= Sean J. Conlon =

Irish-American businessman

Sean J. Conlon (born about 1970) is an Irish-American businessman, real estate entrepreneur, investor, television personality and philanthropist. He grew up in Rathangan, County Kildare, Ireland before moving to Chicago.

He is chairman and founder of Conlon & Co, CONLON/Christie's International Real Estate, CONLON Commercial and Conlon Capital. He is a co-host of The Deed, an unscripted television series focused on real estate investing on CNBC.

==Early life==
Conlon was born in Birmingham, England to Irish parents John and Margo Conlon. His late father sold aluminium gutters, and his mother runs a kindergarten from her home. Conlon was raised in Rathangan, County Kildare, Ireland, in a modest home; his parents struggled financially, with the bank at one point trying to repossess their house. Before emigrating to America in 1990, Conlon attended the College of Marketing and Design, Dublin and worked in London as a credit analyst, a job he disliked, and living in a "hovel that sat near the railroad tracks", with ten other men.

==Career==
Conlon worked for a couple of years as a janitor, "cleaning during the day, painting apartments at night". He eventually saved money to buy an apartment, and in 1993 he joined Koenig & Strey. He was recognized as a leader among real estate agents with annual transactions sales exceeding $150 million.

In January 2000, Conlon formed Sussex & Reilly ("Sussex"), an Illinois-based real estate brokerage firm. He sold his interest in Sussex in 2006.

Since 2002, Conlon has been a partner of Van & Conlon. In 2004, in partnership with others, he acquired Near North National Title, which was established in 1988 and processes billions of dollars in US real estate transactions each year. He sold Near North in February 2010. In 2005, Sean founded Connaught Real Estate Finance, a $100 million mezzanine fund that lends money to developers.

In 2009, he returned to residential real estate brokerage.

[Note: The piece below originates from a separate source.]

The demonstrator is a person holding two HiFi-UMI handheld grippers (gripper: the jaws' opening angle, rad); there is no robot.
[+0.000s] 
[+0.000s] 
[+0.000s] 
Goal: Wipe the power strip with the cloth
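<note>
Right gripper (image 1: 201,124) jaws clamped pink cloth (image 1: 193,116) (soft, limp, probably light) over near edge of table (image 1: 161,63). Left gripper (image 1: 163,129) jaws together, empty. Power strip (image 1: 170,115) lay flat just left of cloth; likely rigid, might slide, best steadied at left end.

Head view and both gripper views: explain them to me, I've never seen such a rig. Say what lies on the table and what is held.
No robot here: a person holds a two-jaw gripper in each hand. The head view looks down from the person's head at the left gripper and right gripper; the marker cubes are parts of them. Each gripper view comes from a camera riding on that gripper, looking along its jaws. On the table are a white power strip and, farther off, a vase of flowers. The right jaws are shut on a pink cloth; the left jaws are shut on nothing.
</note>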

In June 2013, Conlon became affiliated with one of the world's real estate networks, Christie's International Real Estate. Conlon is the Christie's exclusive affiliate in Chicago.

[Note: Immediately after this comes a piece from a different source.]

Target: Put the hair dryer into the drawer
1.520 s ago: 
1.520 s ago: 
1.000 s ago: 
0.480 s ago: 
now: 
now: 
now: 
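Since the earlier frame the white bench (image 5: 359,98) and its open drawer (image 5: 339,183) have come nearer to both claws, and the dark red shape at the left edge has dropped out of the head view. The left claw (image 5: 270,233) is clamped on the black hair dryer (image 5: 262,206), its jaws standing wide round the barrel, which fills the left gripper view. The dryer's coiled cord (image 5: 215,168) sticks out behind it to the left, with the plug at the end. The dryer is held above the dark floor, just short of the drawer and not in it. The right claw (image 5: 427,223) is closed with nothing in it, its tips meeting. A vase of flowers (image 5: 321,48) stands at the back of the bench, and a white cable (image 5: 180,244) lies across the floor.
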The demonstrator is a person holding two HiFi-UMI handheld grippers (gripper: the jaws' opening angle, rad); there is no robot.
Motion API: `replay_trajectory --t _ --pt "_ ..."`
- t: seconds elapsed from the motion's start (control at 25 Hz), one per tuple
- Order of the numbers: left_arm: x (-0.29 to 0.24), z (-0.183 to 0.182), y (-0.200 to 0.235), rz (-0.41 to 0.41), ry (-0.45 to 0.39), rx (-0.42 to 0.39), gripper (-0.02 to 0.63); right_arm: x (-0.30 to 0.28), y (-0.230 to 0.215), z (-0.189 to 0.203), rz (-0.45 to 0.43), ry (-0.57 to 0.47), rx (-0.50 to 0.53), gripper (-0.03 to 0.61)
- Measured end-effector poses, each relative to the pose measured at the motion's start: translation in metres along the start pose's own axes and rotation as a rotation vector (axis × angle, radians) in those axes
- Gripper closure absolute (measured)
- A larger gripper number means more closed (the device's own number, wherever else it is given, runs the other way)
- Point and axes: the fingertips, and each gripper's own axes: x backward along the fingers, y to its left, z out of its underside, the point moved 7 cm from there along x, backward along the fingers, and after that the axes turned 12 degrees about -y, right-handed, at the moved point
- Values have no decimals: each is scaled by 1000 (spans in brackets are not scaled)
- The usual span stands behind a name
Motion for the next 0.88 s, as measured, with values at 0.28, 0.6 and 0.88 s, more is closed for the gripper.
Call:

In 2017, he launched Conlon Capital, which focuses on commercial real estate lending.

===Television personality===
In November 2016, CNBC announced that Sean would be the co-host of its newest show The Deed, which premiered in March 2017. The show followed Conlon and Sidney Torres, another real estate developer, as they assisted other real estate developers.

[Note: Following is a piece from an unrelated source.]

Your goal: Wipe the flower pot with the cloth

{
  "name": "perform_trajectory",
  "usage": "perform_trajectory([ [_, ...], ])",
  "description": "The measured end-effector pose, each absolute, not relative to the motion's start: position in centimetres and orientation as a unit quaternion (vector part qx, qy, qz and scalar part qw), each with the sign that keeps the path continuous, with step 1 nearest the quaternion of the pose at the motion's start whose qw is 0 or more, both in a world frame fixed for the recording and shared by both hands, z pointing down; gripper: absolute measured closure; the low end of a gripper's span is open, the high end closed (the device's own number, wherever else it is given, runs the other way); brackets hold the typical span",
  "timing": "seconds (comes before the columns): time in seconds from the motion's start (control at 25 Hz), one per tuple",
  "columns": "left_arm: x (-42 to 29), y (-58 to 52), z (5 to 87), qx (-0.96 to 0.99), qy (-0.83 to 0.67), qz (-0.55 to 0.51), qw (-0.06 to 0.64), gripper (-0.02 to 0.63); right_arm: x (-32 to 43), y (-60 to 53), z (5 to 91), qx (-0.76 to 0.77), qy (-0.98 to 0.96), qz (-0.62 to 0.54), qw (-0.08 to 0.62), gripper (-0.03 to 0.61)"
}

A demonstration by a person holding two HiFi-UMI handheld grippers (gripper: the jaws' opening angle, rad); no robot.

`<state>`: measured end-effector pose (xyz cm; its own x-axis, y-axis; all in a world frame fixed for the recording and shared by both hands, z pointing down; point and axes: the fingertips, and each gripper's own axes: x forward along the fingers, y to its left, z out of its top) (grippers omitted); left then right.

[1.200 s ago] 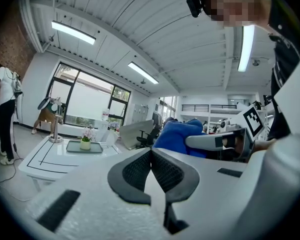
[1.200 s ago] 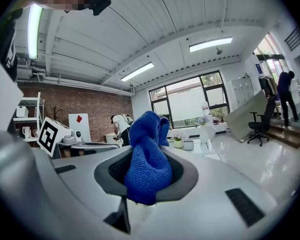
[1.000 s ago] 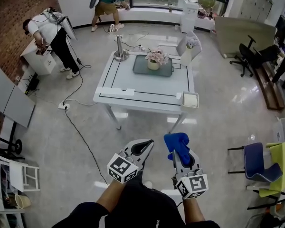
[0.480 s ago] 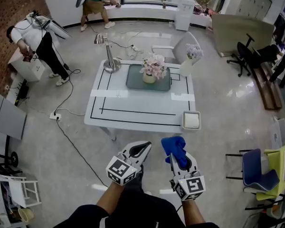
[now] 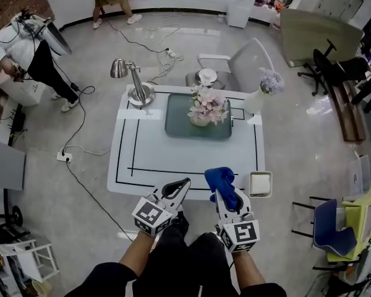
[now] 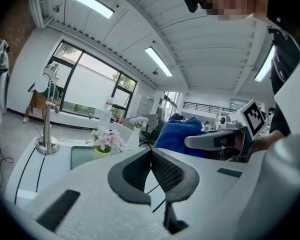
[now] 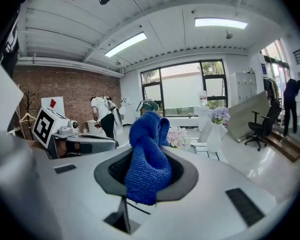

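while both grippers hover at the near edge of the worktop (image 5: 173,156), the flower pot (image 5: 200,120) stands upright on the grey tray (image 5: 176,127) toward the middle of the far edge, well apart from either.

right gripper (image 5: 224,193): fingers clamped on the blue cloth (image 5: 222,180), a bunched wad standing up past the tips.

left gripper (image 5: 182,187): fingers closed together, nothing between them.

key relation: the pot lies ahead of the cloth-holding fingers and a shade to their left, across most of the worktop's depth. the left gripper sits about as far off.

the pot's long axis is vertical and the blooms overhang its rim. judged approach: reach forward over the near edge and come in low at the side wall, under the flowers. wiping not yet begun.
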<state>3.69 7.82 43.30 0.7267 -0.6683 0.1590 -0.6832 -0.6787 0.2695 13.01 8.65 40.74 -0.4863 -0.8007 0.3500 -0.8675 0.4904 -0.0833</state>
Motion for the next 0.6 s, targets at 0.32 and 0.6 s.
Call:
perform_trajectory([
  [0.32, 0.1, 2.3, 44.9, 0.902, -0.395, 0.034, 0.174, 0.606, 8.4, 2.6, 43.1, 0.463, -0.862, 0.134, 0.154, 0.492],
  [0.6, -1.1, -1.6, 45.6, 0.893, -0.413, 0.032, 0.177, 0.606, 6.8, -1.8, 44.8, 0.439, -0.874, 0.131, 0.163, 0.492],
])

In August 2017, CNBC announced that The Deed: Chicago was being renewed for a second season.

==Personal life==
A "short marriage" was amicably dissolved early in Conlon's business career due to his "100-hour work weeks" and lack of time for a relationship.

The engagement of Conlon and Imogen Hervey-Bathurst- great-granddaughter of Sir Frederick Hervey-Bathurst, 5th Baronet and maternal granddaughter of the businessman Martin Peake, 2nd Viscount Ingleby was announced in The Times and the Daily Telegraph on 16 March 2022.